(Exercise description)
Among the records that follow, set down only the lines from the one containing "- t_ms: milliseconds" to the one containing "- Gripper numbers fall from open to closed", both included, exactly.

(Records supplied)
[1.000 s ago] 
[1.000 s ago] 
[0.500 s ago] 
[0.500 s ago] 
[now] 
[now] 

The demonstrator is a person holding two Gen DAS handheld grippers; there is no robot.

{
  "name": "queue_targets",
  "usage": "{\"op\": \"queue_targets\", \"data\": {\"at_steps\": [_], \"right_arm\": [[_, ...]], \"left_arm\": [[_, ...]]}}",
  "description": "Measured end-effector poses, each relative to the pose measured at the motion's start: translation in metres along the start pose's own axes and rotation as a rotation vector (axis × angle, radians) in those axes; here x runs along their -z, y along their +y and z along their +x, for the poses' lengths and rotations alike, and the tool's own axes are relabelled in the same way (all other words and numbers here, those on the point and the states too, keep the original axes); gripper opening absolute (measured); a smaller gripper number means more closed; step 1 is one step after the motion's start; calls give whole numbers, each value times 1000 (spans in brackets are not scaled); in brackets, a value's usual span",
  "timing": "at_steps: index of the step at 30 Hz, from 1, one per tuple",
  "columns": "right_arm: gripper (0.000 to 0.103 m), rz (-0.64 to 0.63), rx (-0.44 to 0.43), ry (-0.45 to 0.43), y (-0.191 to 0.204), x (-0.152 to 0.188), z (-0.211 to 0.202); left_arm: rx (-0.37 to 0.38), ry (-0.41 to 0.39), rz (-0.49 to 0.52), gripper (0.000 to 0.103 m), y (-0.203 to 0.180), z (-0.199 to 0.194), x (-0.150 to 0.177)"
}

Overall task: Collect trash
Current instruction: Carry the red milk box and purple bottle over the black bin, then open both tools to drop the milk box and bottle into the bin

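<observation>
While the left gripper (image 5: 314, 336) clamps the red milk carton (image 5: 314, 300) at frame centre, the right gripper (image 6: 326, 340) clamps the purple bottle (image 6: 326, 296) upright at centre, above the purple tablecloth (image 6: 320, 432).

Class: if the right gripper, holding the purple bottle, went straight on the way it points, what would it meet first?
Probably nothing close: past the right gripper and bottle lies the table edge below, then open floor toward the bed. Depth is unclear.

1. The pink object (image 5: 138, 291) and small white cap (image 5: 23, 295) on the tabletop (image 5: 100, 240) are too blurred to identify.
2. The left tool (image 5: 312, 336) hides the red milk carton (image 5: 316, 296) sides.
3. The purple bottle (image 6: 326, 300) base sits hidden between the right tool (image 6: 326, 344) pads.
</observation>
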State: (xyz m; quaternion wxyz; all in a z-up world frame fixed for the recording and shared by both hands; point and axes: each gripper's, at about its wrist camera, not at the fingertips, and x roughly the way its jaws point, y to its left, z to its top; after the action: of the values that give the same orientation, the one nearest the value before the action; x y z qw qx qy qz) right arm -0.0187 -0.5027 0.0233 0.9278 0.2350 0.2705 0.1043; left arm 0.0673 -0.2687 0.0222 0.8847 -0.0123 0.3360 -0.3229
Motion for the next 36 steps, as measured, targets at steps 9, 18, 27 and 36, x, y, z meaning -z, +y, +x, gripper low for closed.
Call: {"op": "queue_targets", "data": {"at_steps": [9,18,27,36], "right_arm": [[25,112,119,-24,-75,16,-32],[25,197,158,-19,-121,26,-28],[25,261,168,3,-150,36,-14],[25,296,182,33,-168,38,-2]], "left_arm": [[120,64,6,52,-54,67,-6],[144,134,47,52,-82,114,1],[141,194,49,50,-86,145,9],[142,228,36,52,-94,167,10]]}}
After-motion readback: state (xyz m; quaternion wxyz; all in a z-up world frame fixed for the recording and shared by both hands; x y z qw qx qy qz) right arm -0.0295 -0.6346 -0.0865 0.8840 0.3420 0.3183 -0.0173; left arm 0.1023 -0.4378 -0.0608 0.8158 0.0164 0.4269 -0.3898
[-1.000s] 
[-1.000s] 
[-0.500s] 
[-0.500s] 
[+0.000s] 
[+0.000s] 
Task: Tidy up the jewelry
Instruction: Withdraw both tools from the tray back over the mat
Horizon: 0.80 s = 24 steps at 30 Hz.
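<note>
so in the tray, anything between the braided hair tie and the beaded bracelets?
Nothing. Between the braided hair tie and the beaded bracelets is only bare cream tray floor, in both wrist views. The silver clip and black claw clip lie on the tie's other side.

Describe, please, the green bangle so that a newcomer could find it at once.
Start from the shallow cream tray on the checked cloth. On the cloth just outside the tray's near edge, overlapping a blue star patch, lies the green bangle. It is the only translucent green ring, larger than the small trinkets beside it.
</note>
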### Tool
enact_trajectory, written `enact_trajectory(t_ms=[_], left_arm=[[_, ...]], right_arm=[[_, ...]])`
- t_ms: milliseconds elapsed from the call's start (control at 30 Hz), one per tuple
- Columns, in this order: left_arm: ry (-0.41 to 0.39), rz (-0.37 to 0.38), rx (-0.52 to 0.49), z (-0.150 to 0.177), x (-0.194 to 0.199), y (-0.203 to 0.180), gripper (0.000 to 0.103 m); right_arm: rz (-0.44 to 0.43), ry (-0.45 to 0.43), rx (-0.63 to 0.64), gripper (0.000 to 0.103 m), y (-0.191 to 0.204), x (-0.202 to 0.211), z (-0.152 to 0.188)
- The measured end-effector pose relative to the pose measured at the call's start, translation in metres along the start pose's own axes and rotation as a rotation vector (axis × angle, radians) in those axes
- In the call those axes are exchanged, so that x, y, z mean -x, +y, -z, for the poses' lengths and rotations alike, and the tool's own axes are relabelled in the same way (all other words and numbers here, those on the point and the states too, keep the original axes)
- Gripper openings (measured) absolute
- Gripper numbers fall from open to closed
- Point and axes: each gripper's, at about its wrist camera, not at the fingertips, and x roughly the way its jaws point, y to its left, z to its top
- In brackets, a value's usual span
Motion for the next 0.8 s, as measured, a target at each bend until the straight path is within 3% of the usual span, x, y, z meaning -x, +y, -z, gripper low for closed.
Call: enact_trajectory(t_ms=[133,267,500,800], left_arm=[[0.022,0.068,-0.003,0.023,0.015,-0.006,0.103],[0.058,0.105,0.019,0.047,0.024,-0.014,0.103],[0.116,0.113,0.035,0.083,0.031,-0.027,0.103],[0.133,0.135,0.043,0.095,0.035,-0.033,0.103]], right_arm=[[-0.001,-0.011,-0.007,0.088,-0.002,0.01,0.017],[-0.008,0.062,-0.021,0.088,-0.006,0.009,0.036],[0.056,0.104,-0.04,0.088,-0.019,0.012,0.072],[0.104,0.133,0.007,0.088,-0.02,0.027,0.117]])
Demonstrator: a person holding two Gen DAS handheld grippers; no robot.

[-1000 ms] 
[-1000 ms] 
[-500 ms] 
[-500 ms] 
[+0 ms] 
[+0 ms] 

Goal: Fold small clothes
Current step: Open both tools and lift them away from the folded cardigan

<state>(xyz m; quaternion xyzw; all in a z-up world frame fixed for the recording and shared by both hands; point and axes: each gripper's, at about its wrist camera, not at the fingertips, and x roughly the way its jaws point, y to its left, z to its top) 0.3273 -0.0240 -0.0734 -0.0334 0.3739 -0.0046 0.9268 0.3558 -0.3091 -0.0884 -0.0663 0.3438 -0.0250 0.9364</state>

(Answer section)
- t_ms: milliseconds elapsed from the call's start (control at 30 Hz), one per tuple
- Columns, in this order: left_arm: ry (-0.41 to 0.39), rz (-0.37 to 0.38), rx (-0.52 to 0.49), z (-0.150 to 0.177), x (-0.194 to 0.199), y (-0.203 to 0.180), gripper (0.000 to 0.103 m); right_arm: rz (-0.44 to 0.43), ry (-0.45 to 0.43), rx (-0.63 to 0.64), gripper (0.000 to 0.103 m), y (-0.191 to 0.204), x (-0.202 to 0.211), z (-0.152 to 0.188)
- The measured end-effector pose relative to the pose measured at the call's start, translation in metres along the start pose's own axes and rotation as a rotation vector (axis × angle, radians) in those axes
- In the call those axes are exchanged, so that x, y, z mean -x, +y, -z, for the poses' lengths and rotations alike, and the tool's own axes are relabelled in the same way (all other words and numbers here, those on the point and the states too, keep the original axes)
- Gripper openings (measured) absolute
- Gripper numbers fall from open to closed

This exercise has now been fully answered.